Sunday, August 29, 2010

Choices

I have been so focused on mature women at the shelter that I paid little attention to other issues, until a few weeks ago when a young lady, (I later found out she was just 19,) came up to me and tearfully asked if she could talk to me. We went for a walk and she started telling me she had just been diagnosed with an STD and was late as well. She had become sexually active while at the shelter and made an obviously bad choice. The guy had since dumped her for someone else at the shelter and she was left not knowing what to do next. I took her to speak to the medical coordinator and made sure she received medical attention for the STD, luckily the pregnancy test came back negative, so that crisis was averted.
This is a sweet innocent girl of 19, with no life experience to speak of, raised in a small community and is in the street because her mother recently died and her father is too busy with his new family to be bothered with her. When she called and told him about her mother's death and asked to live with him, he refused, claiming she made her choice during the divorce several years ago, and she was over 18 and on her own. Personally I applaud her for making the choice to live with her mother, since the father cannot possibly much of a human being to put his grieving child at risk by refusing to provide for her because legally he no longer has to. Her mother died in March and she has been at the shelter about 3 month, totally at lose ends. I was just glad she felt comfortable enough to confide in me. We had many serious talks about her future and how to get her off the streets. We used my cellphone and her mother's address book to call relatives and family friends and after several weeks of trying we hit pure gold. Her mother's college room mate and her husband opened their heart and home to her. Her Mom's friend has already arranged for her to join in a grieve counseling group as soon as she arrives to help her deal with the death of her mother and her father's rejection.

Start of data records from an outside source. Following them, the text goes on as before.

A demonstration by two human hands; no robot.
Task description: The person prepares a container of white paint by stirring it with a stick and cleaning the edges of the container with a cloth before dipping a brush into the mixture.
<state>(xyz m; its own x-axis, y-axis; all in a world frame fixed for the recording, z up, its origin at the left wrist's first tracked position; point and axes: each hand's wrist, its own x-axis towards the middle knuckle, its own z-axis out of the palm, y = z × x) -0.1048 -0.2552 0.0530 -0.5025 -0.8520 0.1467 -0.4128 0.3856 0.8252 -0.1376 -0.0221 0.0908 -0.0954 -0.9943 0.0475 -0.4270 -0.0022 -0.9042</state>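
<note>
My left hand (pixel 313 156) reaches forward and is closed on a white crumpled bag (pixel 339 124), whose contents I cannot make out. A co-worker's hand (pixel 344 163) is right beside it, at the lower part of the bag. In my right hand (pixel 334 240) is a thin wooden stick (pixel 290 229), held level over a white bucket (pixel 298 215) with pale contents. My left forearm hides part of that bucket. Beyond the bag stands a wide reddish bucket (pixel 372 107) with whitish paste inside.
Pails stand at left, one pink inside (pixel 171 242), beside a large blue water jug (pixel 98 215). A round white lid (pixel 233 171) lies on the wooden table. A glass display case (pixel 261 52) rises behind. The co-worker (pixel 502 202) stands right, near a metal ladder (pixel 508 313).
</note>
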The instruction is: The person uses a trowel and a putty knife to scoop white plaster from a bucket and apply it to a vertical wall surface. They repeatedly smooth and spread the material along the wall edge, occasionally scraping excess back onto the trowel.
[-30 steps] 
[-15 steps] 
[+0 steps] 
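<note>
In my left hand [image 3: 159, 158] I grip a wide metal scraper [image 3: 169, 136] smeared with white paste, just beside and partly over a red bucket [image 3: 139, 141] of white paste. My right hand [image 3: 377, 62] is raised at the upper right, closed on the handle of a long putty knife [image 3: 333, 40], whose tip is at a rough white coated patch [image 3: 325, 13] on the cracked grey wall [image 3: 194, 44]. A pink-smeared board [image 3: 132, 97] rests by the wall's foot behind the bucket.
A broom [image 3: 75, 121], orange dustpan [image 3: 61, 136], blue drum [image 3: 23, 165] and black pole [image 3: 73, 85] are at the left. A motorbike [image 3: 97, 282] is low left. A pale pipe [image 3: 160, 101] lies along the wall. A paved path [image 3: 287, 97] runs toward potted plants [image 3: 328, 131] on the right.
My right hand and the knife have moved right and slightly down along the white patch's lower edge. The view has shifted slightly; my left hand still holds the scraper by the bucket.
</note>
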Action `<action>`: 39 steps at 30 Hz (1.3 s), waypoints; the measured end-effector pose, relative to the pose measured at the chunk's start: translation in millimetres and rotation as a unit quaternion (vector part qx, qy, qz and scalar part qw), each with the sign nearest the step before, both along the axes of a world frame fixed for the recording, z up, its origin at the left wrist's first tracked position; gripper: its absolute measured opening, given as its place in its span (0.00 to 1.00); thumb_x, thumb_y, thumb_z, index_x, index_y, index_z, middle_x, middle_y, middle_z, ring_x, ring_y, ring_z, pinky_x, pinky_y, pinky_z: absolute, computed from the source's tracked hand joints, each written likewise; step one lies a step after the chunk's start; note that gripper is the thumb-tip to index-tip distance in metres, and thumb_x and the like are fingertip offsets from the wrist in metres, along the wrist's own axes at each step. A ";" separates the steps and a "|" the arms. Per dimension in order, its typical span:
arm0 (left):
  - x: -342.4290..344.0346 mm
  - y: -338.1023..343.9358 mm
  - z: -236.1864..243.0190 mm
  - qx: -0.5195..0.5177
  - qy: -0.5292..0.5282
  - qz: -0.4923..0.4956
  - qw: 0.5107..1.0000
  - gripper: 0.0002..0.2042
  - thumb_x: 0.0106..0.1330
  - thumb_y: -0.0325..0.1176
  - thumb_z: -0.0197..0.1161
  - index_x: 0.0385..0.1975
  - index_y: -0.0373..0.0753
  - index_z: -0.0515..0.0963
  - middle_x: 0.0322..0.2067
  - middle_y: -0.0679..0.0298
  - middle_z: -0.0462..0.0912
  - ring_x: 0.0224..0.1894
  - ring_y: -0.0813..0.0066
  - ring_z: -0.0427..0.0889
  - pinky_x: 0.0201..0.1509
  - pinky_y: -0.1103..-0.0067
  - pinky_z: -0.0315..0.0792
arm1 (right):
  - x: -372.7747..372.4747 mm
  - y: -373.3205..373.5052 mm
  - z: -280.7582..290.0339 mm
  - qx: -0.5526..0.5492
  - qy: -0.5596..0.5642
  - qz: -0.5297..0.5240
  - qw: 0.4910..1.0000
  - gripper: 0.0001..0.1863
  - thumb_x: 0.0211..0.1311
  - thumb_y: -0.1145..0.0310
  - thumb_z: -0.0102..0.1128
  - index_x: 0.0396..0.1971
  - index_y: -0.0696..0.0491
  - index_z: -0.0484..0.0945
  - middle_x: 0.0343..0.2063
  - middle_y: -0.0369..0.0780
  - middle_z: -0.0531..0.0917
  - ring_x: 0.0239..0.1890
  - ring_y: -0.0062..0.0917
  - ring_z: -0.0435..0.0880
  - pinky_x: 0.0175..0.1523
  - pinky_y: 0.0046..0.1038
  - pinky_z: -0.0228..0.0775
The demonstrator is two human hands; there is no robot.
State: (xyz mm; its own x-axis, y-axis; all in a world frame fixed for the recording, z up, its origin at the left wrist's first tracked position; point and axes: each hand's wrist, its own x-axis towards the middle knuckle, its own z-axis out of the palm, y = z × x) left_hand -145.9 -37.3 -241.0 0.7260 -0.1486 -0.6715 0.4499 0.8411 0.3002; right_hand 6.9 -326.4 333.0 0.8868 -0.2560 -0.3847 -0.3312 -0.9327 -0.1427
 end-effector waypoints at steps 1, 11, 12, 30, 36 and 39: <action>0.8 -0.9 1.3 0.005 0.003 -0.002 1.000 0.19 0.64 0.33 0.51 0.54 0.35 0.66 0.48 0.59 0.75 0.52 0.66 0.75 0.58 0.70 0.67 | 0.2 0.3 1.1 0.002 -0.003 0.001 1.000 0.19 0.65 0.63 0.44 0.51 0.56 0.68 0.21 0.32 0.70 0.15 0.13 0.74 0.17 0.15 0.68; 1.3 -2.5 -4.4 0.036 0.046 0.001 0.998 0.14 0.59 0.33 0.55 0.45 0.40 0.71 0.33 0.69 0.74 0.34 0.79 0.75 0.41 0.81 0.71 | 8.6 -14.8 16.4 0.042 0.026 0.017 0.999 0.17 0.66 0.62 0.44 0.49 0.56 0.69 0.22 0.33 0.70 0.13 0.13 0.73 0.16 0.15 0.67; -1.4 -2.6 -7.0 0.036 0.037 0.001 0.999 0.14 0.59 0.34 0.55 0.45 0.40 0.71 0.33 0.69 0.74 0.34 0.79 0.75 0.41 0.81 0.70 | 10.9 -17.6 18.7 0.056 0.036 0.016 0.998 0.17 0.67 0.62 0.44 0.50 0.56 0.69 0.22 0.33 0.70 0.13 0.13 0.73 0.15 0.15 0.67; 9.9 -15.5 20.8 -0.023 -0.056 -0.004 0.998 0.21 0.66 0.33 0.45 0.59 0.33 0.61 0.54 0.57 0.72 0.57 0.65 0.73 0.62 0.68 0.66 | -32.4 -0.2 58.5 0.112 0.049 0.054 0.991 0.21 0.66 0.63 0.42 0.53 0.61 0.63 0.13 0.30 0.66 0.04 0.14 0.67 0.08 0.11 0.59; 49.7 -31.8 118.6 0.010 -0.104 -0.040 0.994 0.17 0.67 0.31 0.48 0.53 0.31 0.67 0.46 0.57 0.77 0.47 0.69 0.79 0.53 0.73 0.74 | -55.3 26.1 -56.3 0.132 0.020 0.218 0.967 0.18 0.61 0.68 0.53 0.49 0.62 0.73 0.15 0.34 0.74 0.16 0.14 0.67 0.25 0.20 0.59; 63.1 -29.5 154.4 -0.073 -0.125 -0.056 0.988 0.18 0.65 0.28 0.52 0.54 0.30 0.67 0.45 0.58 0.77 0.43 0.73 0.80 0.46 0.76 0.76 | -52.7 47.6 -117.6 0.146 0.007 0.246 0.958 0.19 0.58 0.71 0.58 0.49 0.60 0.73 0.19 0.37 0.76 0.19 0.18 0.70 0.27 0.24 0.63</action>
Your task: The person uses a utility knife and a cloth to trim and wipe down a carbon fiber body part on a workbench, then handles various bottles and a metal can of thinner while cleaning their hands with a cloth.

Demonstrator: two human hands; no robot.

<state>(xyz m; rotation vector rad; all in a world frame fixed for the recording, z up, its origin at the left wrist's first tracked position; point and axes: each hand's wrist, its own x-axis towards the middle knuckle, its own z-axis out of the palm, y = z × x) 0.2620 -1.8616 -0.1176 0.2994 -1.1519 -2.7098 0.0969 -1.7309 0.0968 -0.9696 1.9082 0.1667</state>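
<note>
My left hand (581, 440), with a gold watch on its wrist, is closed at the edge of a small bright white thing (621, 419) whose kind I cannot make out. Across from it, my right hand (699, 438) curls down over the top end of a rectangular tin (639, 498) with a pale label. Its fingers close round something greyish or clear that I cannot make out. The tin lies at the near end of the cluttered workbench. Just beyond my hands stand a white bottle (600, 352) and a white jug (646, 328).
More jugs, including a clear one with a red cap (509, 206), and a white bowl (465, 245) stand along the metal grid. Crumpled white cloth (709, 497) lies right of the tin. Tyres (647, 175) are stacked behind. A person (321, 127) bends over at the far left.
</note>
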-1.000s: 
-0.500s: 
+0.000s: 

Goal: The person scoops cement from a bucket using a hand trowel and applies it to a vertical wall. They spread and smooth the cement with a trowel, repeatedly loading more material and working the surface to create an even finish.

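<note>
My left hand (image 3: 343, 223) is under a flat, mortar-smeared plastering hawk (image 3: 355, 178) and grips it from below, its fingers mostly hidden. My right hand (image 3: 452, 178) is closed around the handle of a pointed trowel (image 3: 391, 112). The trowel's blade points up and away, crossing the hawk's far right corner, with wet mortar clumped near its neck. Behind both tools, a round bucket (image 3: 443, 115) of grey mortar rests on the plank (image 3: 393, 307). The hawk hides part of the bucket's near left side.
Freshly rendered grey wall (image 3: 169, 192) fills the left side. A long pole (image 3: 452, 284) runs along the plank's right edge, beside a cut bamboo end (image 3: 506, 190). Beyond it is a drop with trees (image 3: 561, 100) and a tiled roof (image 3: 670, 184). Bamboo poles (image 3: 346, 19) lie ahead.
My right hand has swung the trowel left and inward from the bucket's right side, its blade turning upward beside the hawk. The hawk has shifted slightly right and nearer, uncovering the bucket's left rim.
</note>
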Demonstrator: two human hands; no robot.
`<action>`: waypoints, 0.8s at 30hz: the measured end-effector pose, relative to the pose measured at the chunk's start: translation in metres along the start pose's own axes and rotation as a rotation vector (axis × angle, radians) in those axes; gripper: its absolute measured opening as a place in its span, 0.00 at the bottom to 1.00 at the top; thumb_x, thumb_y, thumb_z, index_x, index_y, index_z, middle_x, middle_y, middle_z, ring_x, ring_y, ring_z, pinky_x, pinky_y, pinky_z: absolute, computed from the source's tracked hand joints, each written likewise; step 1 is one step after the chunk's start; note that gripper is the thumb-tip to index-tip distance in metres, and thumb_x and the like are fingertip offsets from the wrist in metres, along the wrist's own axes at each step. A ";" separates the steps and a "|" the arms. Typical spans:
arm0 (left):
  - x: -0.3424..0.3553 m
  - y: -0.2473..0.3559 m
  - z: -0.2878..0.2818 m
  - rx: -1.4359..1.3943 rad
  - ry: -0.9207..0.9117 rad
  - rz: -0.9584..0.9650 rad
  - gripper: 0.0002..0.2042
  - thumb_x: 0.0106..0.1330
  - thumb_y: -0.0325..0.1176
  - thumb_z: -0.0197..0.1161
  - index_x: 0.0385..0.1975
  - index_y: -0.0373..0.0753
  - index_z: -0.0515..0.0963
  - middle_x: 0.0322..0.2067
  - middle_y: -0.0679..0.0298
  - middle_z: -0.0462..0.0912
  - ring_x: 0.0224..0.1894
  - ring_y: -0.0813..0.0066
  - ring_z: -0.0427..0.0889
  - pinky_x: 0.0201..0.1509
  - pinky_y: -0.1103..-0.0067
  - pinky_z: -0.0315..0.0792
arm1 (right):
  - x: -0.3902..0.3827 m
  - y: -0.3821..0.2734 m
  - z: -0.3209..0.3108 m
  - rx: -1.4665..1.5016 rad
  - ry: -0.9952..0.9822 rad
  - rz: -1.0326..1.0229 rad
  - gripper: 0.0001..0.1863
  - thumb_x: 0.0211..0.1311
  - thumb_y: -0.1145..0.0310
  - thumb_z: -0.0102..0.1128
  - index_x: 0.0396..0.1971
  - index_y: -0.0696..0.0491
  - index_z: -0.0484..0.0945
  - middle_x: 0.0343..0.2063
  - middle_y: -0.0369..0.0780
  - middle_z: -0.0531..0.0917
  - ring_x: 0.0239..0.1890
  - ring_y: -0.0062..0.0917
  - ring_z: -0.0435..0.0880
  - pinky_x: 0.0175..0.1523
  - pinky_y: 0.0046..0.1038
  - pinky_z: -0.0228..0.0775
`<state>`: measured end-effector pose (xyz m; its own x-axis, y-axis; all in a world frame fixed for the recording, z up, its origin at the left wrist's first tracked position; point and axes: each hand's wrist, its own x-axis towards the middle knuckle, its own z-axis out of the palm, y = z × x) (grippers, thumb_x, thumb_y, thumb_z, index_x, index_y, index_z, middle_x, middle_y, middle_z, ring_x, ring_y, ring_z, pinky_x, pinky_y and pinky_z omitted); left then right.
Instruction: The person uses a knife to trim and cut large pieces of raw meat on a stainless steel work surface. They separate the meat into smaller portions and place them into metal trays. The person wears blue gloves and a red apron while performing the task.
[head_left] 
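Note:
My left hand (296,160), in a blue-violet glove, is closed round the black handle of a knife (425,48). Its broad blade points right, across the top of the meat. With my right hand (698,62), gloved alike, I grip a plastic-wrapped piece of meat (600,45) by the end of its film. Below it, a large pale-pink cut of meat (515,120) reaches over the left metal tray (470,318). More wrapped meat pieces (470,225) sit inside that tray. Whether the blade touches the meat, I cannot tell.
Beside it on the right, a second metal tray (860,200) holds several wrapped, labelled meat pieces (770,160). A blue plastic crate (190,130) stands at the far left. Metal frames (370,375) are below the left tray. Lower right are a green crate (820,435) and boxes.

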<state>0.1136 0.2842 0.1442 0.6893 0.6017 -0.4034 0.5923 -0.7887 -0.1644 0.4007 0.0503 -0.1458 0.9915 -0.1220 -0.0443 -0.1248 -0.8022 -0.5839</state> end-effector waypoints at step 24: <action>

They have made provisions for her to get a part time job for now and want her to go to college full time by next fall. She is overjoyed at the prospect even though it means flying across country, she has only flown once before in her life. We were actually able to shame her father into paying for her plane ticket and and I took her to the airport Friday morning. It was a happy and tearful good bye and she emailed that she arrived safely and loves it there. She knew her mom's friend and had spent a couple of summers with them when she was younger and her parents were going through a messy divorce.
While I did not mind helping the poor girl, I feel her counselor/case worker really dropped the ball, by not ferreting out options and possibilities for her. To leave an obviously naive 19 year old to her own devices, while still grieving the loss of a parent is unconscionable.. I shudder just thinking about what could have happened to her had she stayed at the shelter.